Answer by CPhill(1987)   (Show Source):
You can put this solution on YOUR website! Here's how to solve this problem using Bayes' Theorem:
**1. Define Events:**
* N: The batch of chips came from supplier New.
* O: The batch of chips came from other suppliers.
* D: A randomly selected chip is defective.
**2. Given Probabilities:**
* P(N) = 0.20 (20% of chips are from New)
* P(O) = 1 - P(N) = 0.80 (80% of chips are from other suppliers)
* P(D|N) = 1/10 = 0.10 (Probability of a defective chip given it's from New)
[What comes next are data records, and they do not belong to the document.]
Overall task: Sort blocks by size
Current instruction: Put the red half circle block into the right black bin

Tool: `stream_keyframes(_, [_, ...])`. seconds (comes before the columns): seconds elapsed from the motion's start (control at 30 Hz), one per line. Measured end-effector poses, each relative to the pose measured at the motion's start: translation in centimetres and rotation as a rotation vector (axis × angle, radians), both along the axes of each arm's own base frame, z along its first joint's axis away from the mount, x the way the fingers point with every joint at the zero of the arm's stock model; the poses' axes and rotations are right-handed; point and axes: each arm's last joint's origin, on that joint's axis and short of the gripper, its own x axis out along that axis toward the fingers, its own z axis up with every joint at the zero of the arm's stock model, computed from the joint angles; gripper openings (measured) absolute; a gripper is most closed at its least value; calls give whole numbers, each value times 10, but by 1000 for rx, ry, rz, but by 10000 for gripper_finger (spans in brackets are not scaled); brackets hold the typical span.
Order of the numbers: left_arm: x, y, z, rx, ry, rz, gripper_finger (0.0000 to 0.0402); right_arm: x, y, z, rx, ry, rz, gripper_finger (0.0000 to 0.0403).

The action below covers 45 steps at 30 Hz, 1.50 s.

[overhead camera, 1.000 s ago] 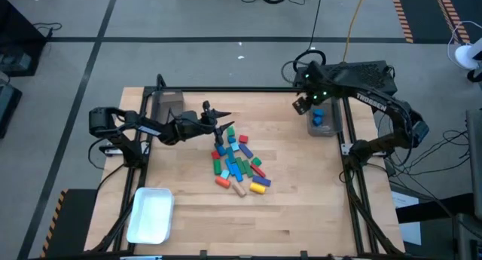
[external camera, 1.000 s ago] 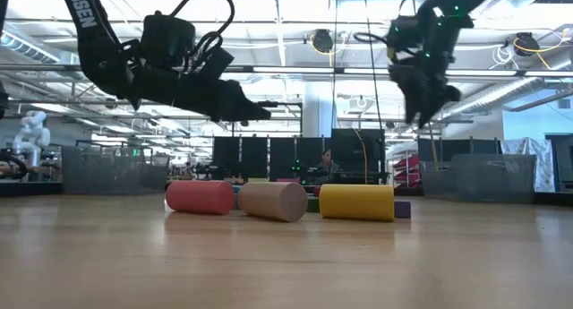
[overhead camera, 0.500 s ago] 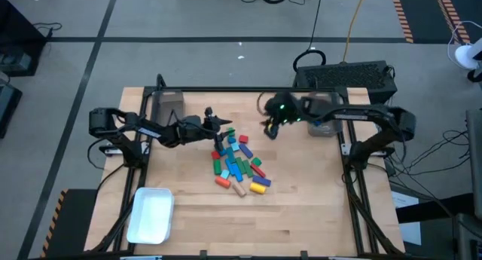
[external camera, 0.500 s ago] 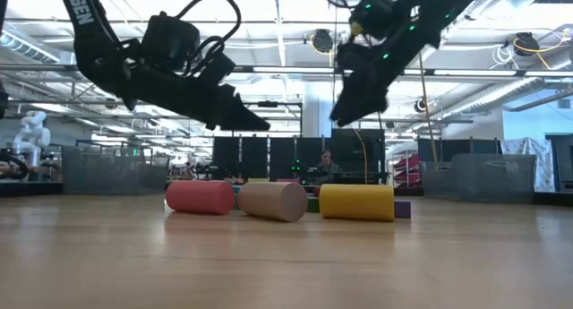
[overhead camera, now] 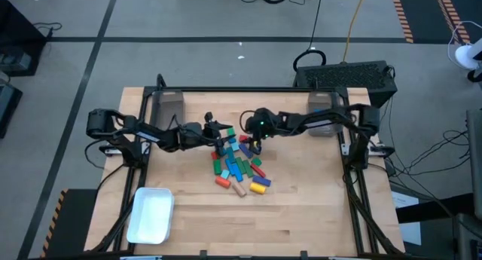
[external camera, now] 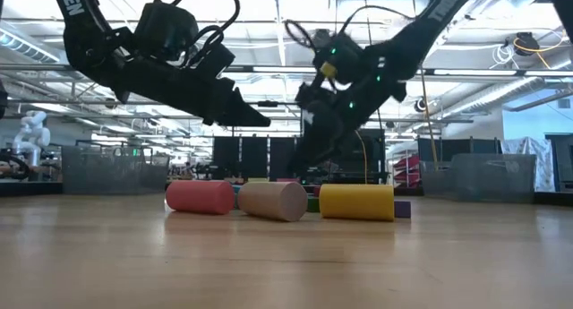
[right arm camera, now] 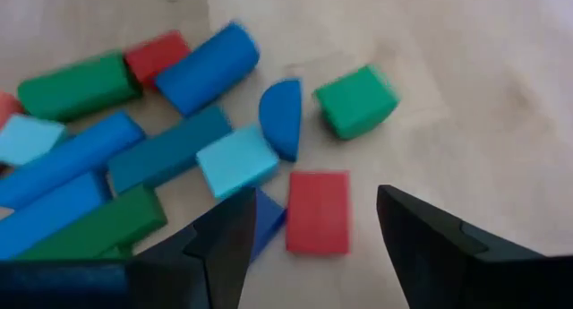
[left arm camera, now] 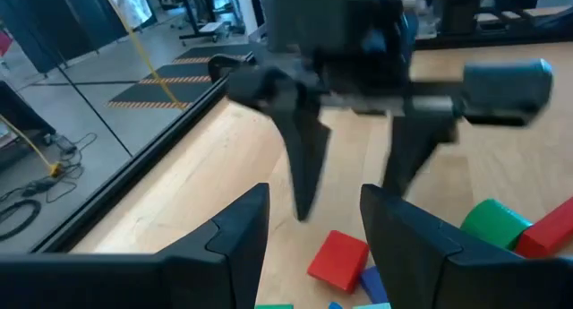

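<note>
Blocks (overhead camera: 239,160): a loose heap at mid-worktop (overhead camera: 301,215), bars, cubes and cylinders lying touching or just beside one another.
Right gripper (overhead camera: 254,145): hovers over the heap's far right edge, fingers spread, nothing between them; a red block (right arm camera: 317,212) lies flat on the wood right under it, between the fingers.
Left gripper (overhead camera: 220,132): hangs at the heap's far left edge, fingers parted and empty, pointed toward the right gripper.
Handling: I'd judge them light, rigid wood with smooth paint (cylinders such as the yellow one (external camera: 356,202) will roll if nudged). Best taken across two flat parallel faces; bars across the short width.
Crowding: neighbours sit close, so a fingertip may shove one aside.
Hard to make out: from table height only the three near cylinders show clearly; the rest hide behind them.
</note>
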Motion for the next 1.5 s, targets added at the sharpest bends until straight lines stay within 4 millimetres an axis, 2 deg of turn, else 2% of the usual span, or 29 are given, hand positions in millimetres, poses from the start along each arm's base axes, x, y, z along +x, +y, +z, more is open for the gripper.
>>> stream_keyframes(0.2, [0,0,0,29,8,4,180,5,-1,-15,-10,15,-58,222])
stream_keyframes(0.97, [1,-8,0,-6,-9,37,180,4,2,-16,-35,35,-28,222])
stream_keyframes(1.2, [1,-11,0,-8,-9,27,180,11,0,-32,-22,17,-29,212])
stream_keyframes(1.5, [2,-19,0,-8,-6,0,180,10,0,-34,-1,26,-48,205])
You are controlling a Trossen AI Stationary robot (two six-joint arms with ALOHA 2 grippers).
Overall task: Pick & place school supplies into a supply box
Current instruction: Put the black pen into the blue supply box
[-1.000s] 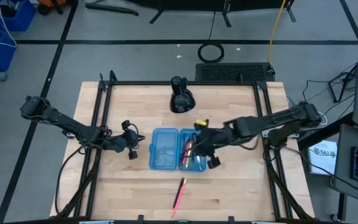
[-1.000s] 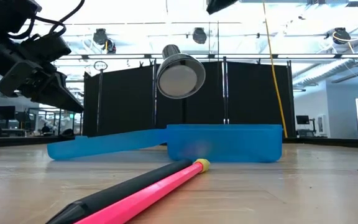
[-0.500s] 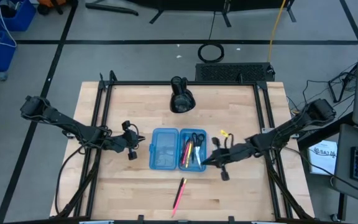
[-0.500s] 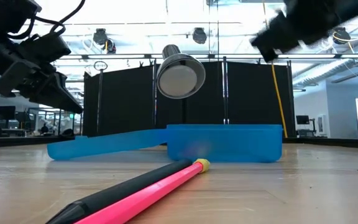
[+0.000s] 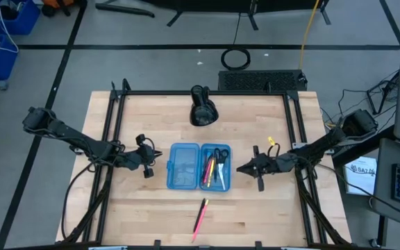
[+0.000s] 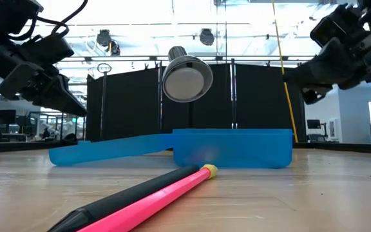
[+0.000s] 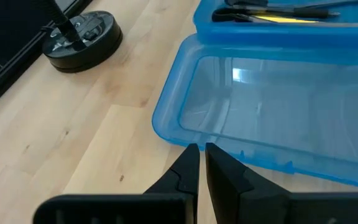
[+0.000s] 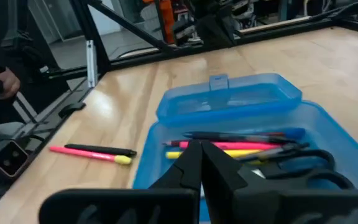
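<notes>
The translucent blue supply box lies open flat mid-table. Its left half holds nothing; its right half holds yellow, pink and dark pens and black-handled scissors. A pink pen with a yellow end lies on the wood nearer the table's near edge, a black pen alongside it. My left gripper hovers shut just left of the box, raised off the table. My right gripper hovers shut just right of the box.
A black dome-shaped object stands on the table beyond the box's far side. Black frame rails run along the table's left and right edges. Bare wood lies around the loose pens near the near edge.
My right gripper has drawn back from above the box's right half toward the table's right edge, first swinging toward the near edge, and now hangs beside the box. The scissors and pens it had covered now show in that half. The left arm has kept still.
</notes>
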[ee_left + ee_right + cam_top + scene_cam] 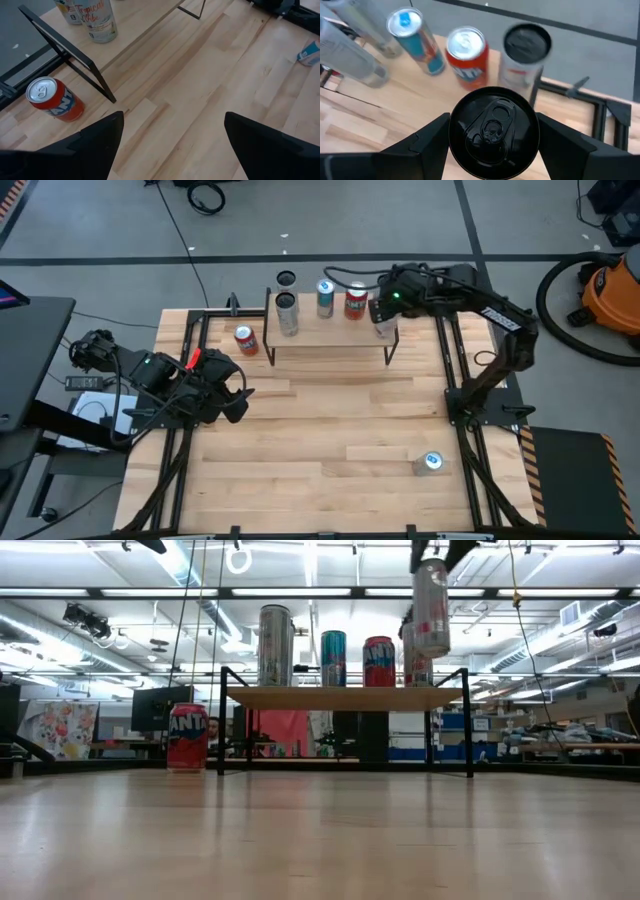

* P(D|O) = 1/50 = 0.02 (Probability of a defective chip given it's from other suppliers)
**3. What We Want:**
We want to find P(N|D), the probability that the batch came from supplier New *given* that one chip is found to be defective.
**4. Bayes' Theorem:**
Bayes' Theorem states:
P(N|D) = [P(D|N) * P(N)] / P(D)
We need to find P(D), the overall probability of a defective chip. We can use the law of total probability:
P(D) = P(D|N) * P(N) + P(D|O) * P(O)
P(D) = (0.10 * 0.20) + (0.02 * 0.80)
P(D) = 0.02 + 0.016
P(D) = 0.036
**5. Apply Bayes' Theorem:**
P(N|D) = (0.10 * 0.20) / 0.036
P(N|D) = 0.02 / 0.036
P(N|D) ≈ 0.556
**Answer:**
The probability that the batch of chips came from supplier New, given that one chip is defective, is approximately 0.556 or 55.6%.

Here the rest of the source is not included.